WHAT TO DO: Return each line of the data below exactly, omitting any pictures.

[Data entries]
================================

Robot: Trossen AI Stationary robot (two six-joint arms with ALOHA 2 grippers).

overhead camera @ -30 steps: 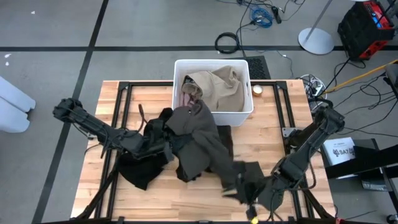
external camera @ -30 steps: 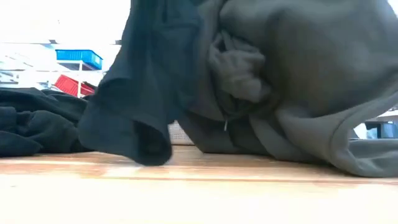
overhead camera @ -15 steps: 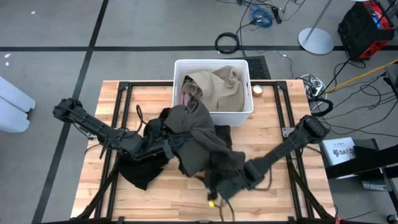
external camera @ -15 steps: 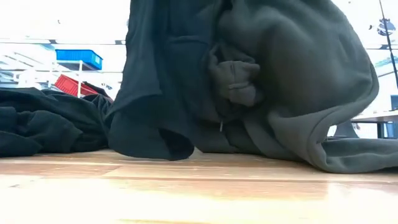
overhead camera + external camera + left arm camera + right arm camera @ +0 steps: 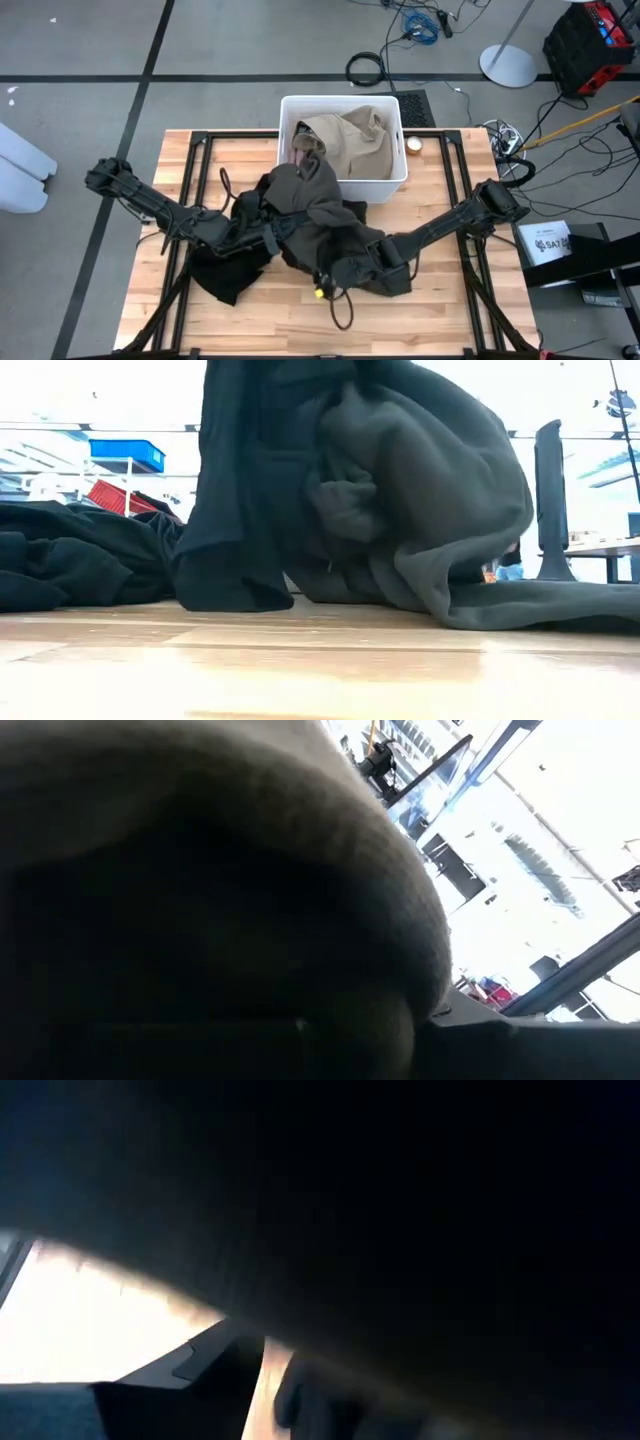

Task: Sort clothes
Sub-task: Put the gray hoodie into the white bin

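The dark olive-green garment (image 5: 325,215) is heaped mid-table, one end draped over the white bin (image 5: 395,175). From above, the khaki-tan garment (image 5: 350,135) fills the bin; the low view hides it. Fabric buries both the left gripper (image 5: 268,232) and the right gripper (image 5: 335,275); I cannot tell either's grip.

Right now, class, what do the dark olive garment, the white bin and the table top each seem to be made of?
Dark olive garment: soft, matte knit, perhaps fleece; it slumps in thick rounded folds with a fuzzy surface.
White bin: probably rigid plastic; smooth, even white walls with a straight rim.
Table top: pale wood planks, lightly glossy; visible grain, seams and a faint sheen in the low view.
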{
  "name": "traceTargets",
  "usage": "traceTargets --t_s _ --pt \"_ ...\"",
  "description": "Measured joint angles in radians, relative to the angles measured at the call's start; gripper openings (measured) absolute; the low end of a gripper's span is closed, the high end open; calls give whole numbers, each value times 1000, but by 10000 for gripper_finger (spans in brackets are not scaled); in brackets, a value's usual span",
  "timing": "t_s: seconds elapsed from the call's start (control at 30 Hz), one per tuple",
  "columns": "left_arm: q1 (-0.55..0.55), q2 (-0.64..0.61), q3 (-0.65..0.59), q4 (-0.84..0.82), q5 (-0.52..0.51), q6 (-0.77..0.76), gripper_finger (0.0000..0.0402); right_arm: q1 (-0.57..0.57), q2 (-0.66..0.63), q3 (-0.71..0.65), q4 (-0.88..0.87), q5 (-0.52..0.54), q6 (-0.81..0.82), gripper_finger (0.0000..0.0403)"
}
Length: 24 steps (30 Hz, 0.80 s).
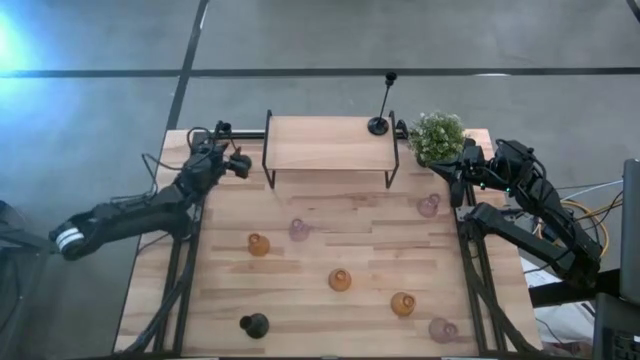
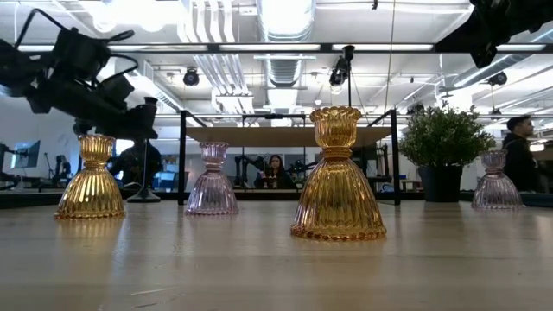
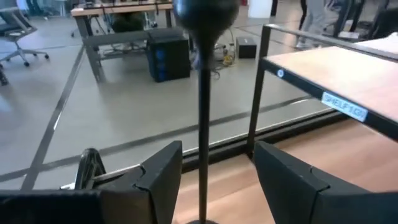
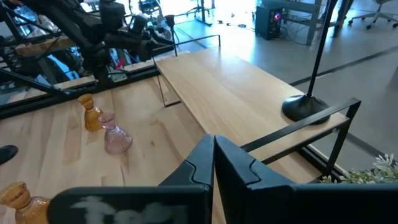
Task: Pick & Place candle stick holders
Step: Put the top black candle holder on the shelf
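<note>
A: Six, counted that many glass candle stick holders (image 1: 340, 279) in front of the wooden shelf (image 1: 330, 145). Saw a plant (image 1: 437, 137) just off the shelf's right end, near the right gripper (image 4: 213, 146), pressed shut on nothing.

B: Found the left gripper (image 3: 217, 165) at the shelf's left end, fingers (image 3: 165, 177) spread apart. Spotted a black holder's stem (image 3: 203, 112) upright in the gap, touching neither finger.

Left arm stretched toward table's far-left corner, left gripper (image 1: 238, 162) just beside shelf end, fingers (image 3: 163, 171) apart, thin black stem between them. Right arm bent along right edge, right gripper (image 1: 456, 168) near far-right corner, fingers pressed together.
</note>
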Motion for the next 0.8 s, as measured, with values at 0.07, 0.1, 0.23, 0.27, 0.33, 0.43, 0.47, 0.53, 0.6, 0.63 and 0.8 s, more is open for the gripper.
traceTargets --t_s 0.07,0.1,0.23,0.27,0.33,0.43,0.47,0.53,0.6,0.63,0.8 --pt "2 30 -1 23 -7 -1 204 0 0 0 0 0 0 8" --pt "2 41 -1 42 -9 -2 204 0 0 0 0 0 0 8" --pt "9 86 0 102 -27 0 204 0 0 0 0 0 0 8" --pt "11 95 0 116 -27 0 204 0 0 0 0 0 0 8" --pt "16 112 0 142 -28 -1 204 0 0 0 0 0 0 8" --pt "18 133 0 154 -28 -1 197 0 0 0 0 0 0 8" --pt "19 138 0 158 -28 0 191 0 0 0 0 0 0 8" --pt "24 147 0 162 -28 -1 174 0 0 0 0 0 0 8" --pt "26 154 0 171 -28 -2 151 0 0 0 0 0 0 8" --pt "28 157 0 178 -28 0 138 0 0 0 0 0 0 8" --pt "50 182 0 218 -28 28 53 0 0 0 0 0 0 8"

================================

PROBLEM SOLUTION:
Robot: Trossen AI Stationary robot (two six-joint arms with ALOHA 2 grippers).

overhead camera @ -30 steps: 
external camera @ -30 steps: 
overhead camera @ -15 steps: 
external camera @ -15 steps: 
overhead camera + external camera + left arm camera + right arm camera @ +0 steps: 

Task: Sort clothes
Sub-task: Put the gray hoodie into the white bin

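The dark olive-green garment (image 5: 325,215) is heaped mid-table, one end draped over the white bin (image 5: 395,175). From above, the khaki-tan garment (image 5: 350,135) fills the bin; the low view hides it. Fabric buries both the left gripper (image 5: 268,232) and the right gripper (image 5: 335,275); I cannot tell either's grip.

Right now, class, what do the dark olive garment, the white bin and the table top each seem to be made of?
Dark olive garment: soft, matte knit, perhaps fleece; it slumps in thick rounded folds with a fuzzy surface.
White bin: probably rigid plastic; smooth, even white walls with a straight rim.
Table top: pale wood planks, lightly glossy; visible grain, seams and a faint sheen in the low view.
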{
  "name": "traceTargets",
  "usage": "traceTargets --t_s _ --pt \"_ ...\"",
  "description": "Measured joint angles in radians, relative to the angles measured at the call's start; gripper openings (measured) absolute; the low end of a gripper's span is closed, the high end open; calls give whole numbers, each value times 1000, but by 10000 for gripper_finger (spans in brackets are not scaled); in brackets, a value's usual span",
  "timing": "t_s: seconds elapsed from the call's start (control at 30 Hz), one per tuple",
  "columns": "left_arm: q1 (-0.55..0.55), q2 (-0.64..0.61), q3 (-0.65..0.59), q4 (-0.84..0.82), q5 (-0.52..0.51), q6 (-0.77..0.76), gripper_finger (0.0000..0.0402); right_arm: q1 (-0.57..0.57), q2 (-0.66..0.63), q3 (-0.71..0.65), q4 (-0.88..0.87), q5 (-0.52..0.54), q6 (-0.81..0.82), gripper_finger (0.0000..0.0403)"
}
Length: 24 steps (30 Hz, 0.80 s).
Task: Pick & Place candle stick holders
Step: Put the top black candle holder on the shelf
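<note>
A: Six, counted that many glass candle stick holders (image 1: 340, 279) in front of the wooden shelf (image 1: 330, 145). Saw a plant (image 1: 437, 137) just off the shelf's right end, near the right gripper (image 4: 213, 146), pressed shut on nothing.

B: Found the left gripper (image 3: 217, 165) at the shelf's left end, fingers (image 3: 165, 177) spread apart. Spotted a black holder's stem (image 3: 203, 112) upright in the gap, touching neither finger.

Left arm stretched toward table's far-left corner, left gripper (image 1: 238, 162) just beside shelf end, fingers (image 3: 163, 171) apart, thin black stem between them. Right arm bent along right edge, right gripper (image 1: 456, 168) near far-right corner, fingers pressed together.
</note>
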Motion for the next 0.8 s, as measured, with values at 0.07, 0.1, 0.23, 0.27, 0.33, 0.43, 0.47, 0.53, 0.6, 0.63 and 0.8 s, more is open for the gripper.
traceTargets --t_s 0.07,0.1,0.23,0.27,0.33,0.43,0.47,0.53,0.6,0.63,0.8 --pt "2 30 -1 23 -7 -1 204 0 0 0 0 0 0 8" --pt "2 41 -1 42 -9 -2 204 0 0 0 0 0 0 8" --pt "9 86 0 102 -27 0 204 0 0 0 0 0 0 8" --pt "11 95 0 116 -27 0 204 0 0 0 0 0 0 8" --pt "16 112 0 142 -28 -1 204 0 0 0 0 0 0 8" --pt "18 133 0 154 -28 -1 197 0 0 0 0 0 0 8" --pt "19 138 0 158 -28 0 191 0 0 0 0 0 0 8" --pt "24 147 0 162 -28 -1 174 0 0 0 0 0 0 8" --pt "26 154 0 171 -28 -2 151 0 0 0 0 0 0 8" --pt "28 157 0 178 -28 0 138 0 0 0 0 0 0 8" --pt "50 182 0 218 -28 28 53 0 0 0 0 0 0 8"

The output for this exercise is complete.